Now, reverse that. How many times have you read or seen a piece of art that was
clearly one thing, yet the artist and his sycophant claimed it was a myriad of
others things?
Art having multiple meanings can be good- it forced reread or re-experience. But
art with infinite meanings means nothing. If it means everything it means
nothing.
Now, if you've read Whitman's poems, Plath's poems. Hart Crane's, Langston
Hughes', and John Donne's, you will note that it's awfully hard to confuse them-
in terms of form, content, structure, etc.

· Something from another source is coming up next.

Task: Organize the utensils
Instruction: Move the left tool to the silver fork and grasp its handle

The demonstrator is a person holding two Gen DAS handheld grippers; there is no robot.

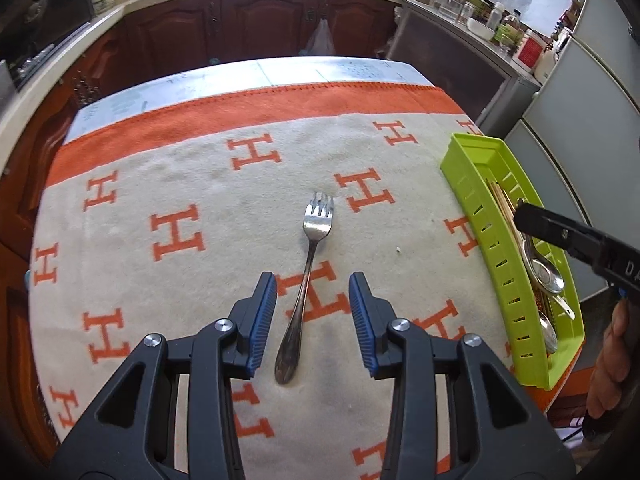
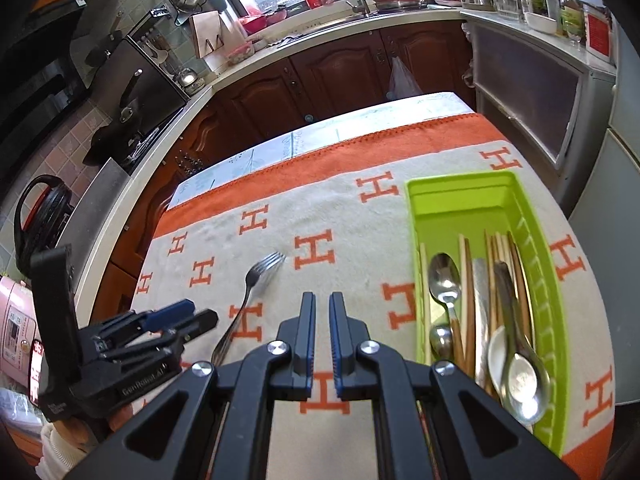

Aside from communication, great art is unique. And the only way to uniquity is
thru practice. Here's what to do: steal, steal, steal.
Pick 4 or 5 poets you like, admire, or think great. Then mimic them. Learn how
Plath can get away w screechy melodrama, or Whitman w braggadocio, or Crane w
sublime music.
Take a line of theirs- say, the dog went to poo (just a made up line). Then make
a rime line for that- the log went in blue, or something. Try playing (having
fun) w words. Words have meanings, and changing a word changes the meaning of a
line or poem. When something is all scattershot, like your 2 pieces, it means
nothing.
Then revise it until it works. Work on all the techniques you see of the poets
you admire until they become second nature to you. Then, after some more time,
their second nature becomes your first nature, and voila- you have the Dave
Crishian 'style.' Presuming of course that there's any of it to come out in the
first place.
DAN
My second email eviscerated him with humor:
---------- Forwarded message ----------
Date: Thu, Aug 13, 2009 at 4:17 PM
Subject: Fwd: poem per Vers Magnifique #3
To: dave crish <dcrish@consultant.com>
You need more daiquiri scrapers.
DAN
My final reply:
---------- Forwarded message ----------
Date: Thu, Aug 13, 2009 at 4:18 PM
Subject: Re: note for Vers Magnifique (#5)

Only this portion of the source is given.